Posted on:2010-12-02Degree:Ph.DType:Dissertation
University:University of Illinois at Urbana-ChampaignCandidate:Iddrisu, AbdulaiFull Text:PDF
GTID:1445390002983601Subject:History
Abstract/Summary:
This dissertation interrogates religious conflict in one West African country---Ghana--- between 1920 and 2005, by examining the educational initiatives of the "returnee" ulama and their role in the configuration of Muslim identity in northern Ghana.
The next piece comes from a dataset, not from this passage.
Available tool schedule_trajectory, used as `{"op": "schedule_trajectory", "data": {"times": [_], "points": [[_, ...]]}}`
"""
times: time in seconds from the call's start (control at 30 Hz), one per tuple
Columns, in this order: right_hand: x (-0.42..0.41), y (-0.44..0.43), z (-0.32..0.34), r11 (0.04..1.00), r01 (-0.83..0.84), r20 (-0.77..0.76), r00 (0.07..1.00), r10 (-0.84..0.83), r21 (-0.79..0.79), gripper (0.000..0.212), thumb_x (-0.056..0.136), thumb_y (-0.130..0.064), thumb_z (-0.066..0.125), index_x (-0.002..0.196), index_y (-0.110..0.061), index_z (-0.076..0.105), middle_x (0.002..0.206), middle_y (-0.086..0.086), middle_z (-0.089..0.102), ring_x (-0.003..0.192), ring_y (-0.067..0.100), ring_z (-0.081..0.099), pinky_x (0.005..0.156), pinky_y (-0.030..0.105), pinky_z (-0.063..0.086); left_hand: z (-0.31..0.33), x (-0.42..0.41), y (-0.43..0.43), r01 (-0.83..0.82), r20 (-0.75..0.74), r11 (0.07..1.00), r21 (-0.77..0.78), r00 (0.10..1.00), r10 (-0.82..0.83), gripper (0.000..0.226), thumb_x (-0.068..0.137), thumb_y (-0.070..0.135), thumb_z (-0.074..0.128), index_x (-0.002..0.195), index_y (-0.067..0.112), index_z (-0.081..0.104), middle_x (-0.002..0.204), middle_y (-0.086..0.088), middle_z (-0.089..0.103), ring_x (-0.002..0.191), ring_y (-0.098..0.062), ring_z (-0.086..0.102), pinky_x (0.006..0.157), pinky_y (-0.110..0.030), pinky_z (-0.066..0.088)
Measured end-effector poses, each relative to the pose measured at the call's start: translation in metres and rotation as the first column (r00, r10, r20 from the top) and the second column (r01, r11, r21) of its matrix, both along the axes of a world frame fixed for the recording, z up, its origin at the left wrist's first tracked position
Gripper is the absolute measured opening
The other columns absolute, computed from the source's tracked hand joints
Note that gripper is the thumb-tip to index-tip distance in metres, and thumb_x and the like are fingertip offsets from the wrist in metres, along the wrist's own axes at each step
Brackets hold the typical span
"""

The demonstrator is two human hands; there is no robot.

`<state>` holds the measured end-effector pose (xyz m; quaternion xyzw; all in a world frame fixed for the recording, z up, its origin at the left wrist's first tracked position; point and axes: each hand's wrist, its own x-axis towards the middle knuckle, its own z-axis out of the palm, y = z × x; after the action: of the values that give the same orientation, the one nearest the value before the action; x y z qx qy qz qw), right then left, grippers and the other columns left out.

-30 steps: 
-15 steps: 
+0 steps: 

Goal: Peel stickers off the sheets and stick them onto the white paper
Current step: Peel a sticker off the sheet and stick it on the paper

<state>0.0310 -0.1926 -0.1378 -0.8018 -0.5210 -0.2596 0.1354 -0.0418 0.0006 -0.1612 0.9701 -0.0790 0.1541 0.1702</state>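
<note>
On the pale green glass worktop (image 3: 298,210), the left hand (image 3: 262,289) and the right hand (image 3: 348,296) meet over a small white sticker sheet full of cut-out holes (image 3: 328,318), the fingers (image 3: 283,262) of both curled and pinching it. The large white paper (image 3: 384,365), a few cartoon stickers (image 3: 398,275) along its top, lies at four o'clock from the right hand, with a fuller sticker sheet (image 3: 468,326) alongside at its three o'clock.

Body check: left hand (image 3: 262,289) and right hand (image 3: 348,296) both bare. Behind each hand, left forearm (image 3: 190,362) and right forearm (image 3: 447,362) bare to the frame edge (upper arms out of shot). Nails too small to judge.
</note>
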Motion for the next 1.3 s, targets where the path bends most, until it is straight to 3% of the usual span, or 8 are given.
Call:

The "returnees" ulama benefited from the offer of scholarships and outreach programs from the Saudi and Egyptian governments' with the rationale to producing a university caliber cadre for da'wa activities and as the vehicle for integrating West African Muslims fully into the wider world of Islam. Throughout West Africa, the "returnee" ulama have emerged as a coveted class of elites with the full potential for the use of Arabic and improved Islamic education, established Islamic NGOs, and built Mosques. Yet, their discourse on aspects of religious practice and insistence on the proper processes for constructing Muslim identity, especially with regard to the complexity of locally derived answers to what it means to be Muslim and answers inspired by their network of relationships within the Muslim umma have been blamed for the long history of tension in the Muslim community.;The study argues that Wahhabism, the official version of Islam in Saudi Arabia, was and in many ways remains, a homegrown religious phenomenon that built primarily on preexisting tensions in the northern Ghanaian Muslim society and that Middle Eastern and North African contact through pilgrimage, but especially outreach programs and educational provision only provided the ideological justification, the grammar, for reinterpreting the "common good" and for contextualizing localized forms of Islam. The study concludes that the notion of a general Muslim threat supposedly spreading throughout the northern parts of West Africa, including northern Ghana based on the preponderance of the "returnee" ulama and their control over and improvement of the pedagogy of what has become the reformed makaranta is over generalized. For the "returnees," theirs is and continue to be the struggle for survival in the post colony, as they grapple with recognition, employment, and the reconfiguration of Muslim authority.